(Work item): Reproduce exactly, and solely, the lines running from the top of the data below through the line with "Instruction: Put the", both inclusive. Omit pictures.

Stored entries

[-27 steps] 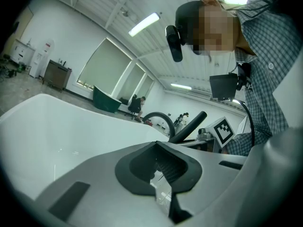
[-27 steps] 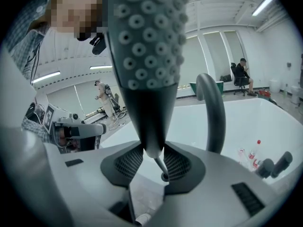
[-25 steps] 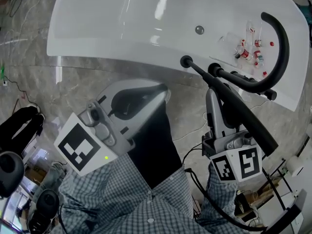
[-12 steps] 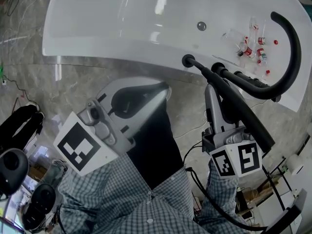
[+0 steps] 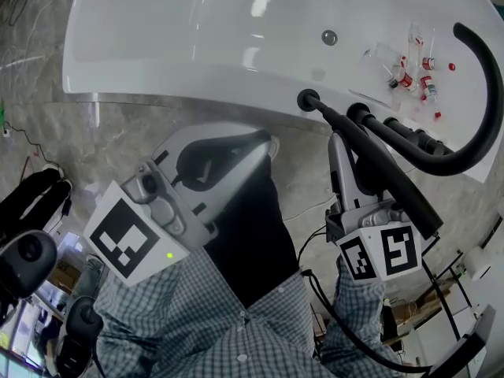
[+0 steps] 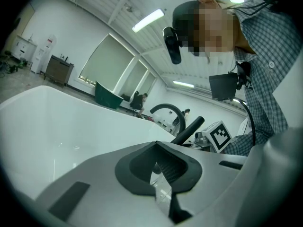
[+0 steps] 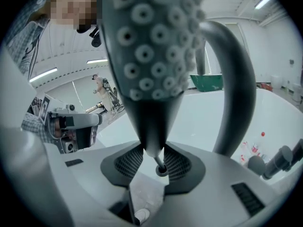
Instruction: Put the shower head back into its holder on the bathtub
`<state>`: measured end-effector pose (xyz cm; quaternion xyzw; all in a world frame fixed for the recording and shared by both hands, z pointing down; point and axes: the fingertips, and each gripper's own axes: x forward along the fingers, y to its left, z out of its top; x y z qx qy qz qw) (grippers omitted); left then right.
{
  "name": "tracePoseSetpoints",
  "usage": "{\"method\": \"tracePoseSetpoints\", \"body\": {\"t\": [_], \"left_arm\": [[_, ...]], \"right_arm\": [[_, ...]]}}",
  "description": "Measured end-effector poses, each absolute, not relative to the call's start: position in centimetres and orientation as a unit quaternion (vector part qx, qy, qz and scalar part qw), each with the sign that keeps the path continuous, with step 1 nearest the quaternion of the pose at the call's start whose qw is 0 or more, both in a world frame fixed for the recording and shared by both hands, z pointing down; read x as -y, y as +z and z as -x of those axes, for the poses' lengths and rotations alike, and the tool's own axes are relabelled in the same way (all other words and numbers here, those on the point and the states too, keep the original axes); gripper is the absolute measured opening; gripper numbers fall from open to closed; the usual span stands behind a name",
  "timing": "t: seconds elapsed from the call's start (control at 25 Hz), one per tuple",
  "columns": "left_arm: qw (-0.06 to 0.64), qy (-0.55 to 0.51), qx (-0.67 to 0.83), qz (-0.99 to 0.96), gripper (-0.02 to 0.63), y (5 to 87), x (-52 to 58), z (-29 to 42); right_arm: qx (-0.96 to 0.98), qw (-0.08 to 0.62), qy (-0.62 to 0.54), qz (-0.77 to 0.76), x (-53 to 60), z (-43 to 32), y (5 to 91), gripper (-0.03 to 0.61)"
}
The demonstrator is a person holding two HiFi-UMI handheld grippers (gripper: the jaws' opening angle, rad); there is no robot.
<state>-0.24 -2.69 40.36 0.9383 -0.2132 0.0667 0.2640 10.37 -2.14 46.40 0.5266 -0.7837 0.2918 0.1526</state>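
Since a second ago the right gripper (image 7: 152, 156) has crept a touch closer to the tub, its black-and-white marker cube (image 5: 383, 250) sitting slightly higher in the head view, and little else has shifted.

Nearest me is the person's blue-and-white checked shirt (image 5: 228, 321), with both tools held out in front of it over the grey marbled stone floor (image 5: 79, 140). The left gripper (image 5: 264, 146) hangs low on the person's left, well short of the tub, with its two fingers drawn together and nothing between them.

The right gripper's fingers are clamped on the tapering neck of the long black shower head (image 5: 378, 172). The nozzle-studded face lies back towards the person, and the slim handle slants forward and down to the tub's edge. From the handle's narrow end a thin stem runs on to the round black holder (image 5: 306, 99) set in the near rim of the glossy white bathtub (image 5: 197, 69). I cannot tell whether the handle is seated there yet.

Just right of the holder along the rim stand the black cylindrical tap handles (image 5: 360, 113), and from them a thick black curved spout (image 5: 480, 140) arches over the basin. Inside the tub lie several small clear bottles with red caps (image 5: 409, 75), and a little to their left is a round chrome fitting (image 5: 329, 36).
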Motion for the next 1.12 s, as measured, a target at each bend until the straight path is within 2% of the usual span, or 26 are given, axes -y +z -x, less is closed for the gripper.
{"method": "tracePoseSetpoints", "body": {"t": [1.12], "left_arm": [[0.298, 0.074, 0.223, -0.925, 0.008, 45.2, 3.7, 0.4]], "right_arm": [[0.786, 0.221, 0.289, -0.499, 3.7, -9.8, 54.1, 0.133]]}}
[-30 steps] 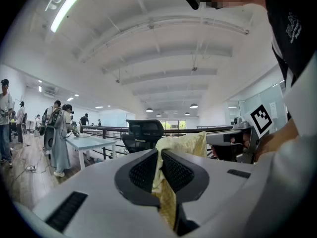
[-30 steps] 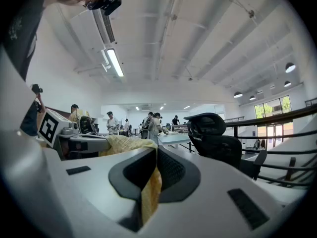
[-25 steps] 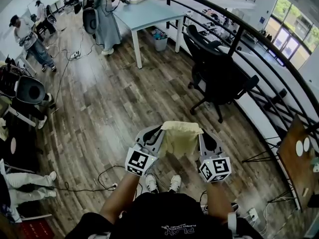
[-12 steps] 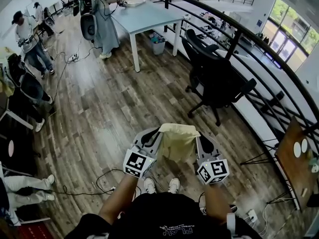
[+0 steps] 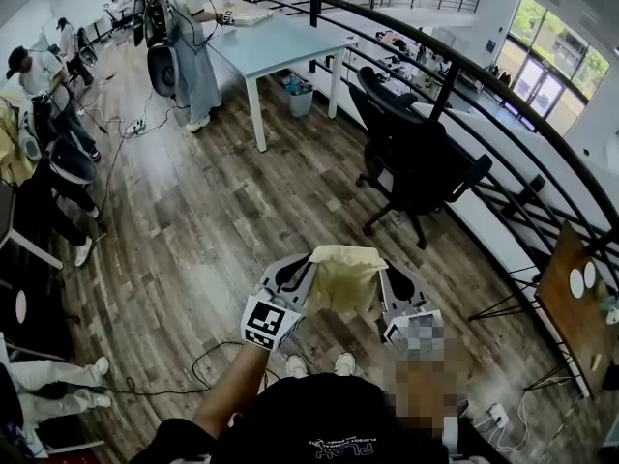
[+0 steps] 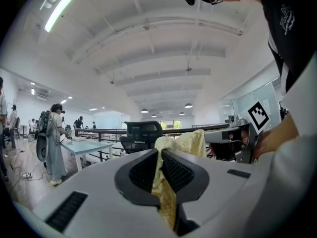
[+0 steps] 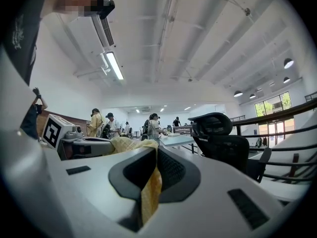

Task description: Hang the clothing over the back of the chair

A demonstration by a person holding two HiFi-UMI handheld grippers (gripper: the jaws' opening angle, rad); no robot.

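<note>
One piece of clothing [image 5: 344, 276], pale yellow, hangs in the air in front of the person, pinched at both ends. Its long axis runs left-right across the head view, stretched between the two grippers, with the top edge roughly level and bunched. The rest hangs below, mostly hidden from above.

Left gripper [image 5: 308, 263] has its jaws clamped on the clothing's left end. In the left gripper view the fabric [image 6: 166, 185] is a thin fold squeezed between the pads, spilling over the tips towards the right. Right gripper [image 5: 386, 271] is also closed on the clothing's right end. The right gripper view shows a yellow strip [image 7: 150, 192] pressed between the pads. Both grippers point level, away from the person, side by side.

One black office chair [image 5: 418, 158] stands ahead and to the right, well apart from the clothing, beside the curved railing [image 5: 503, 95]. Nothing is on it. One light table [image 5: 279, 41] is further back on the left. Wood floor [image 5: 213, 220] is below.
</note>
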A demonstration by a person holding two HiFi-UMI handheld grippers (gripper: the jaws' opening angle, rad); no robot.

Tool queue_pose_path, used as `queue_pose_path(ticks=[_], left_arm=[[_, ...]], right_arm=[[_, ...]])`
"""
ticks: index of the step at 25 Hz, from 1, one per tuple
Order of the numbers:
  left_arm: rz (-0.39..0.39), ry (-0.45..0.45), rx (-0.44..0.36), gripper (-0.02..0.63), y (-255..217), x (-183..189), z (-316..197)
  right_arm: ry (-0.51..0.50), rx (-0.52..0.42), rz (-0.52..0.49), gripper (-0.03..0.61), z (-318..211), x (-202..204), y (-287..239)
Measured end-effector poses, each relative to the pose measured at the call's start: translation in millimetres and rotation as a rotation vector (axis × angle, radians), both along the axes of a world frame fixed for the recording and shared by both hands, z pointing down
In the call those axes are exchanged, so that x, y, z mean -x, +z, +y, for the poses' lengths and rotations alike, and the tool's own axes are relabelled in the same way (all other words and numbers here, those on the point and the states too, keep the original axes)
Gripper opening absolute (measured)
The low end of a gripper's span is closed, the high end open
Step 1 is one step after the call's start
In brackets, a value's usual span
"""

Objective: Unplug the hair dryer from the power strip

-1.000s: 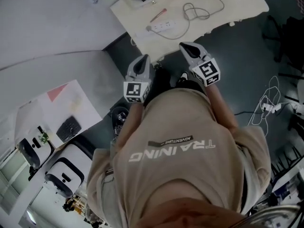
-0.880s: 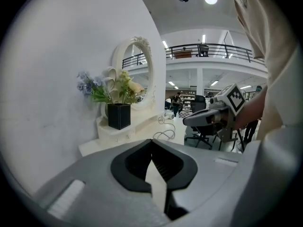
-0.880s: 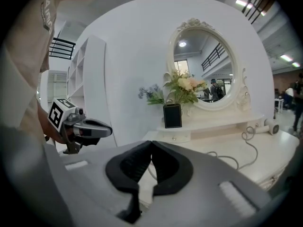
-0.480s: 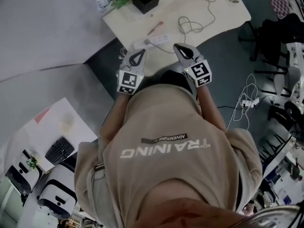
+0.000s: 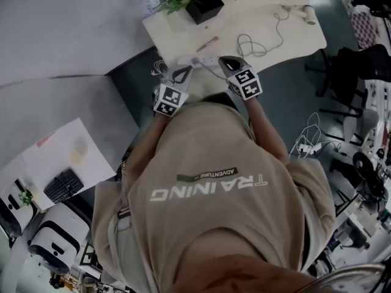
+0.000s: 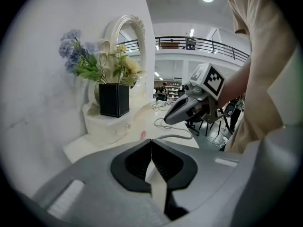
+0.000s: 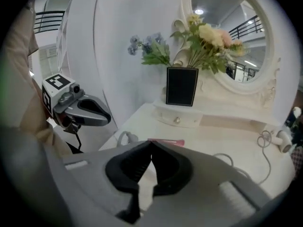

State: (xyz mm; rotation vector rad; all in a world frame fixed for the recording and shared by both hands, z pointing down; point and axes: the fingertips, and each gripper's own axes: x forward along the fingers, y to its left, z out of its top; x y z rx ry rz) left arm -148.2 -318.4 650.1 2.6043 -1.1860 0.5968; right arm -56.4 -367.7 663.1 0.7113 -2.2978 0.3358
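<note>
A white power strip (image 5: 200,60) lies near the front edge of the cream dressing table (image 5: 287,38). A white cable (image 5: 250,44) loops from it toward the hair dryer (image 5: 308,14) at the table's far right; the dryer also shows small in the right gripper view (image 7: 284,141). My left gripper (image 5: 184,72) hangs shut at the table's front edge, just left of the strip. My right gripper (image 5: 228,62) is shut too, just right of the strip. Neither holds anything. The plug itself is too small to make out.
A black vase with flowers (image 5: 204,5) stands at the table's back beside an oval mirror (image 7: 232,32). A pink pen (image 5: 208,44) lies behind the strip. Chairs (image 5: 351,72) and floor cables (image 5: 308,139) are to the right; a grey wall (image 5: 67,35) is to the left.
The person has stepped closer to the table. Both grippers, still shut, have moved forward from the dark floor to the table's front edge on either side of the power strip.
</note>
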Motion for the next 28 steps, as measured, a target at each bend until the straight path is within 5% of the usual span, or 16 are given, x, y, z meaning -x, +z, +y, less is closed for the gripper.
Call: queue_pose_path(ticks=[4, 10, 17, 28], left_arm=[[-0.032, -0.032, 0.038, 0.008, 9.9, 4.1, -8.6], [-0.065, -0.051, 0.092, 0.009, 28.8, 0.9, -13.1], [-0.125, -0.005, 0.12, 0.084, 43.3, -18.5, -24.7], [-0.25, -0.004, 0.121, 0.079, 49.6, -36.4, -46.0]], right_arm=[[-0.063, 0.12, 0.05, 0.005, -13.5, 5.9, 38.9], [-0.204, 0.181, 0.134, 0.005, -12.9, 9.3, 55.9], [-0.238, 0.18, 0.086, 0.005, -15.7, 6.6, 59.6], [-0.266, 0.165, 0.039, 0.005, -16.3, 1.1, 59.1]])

(Answer to the problem):
[-27 steps] 
[-27 steps] 
[-25 steps] 
[-12 steps] 
[+0 steps] 
[+0 steps] 
[+0 steps] 
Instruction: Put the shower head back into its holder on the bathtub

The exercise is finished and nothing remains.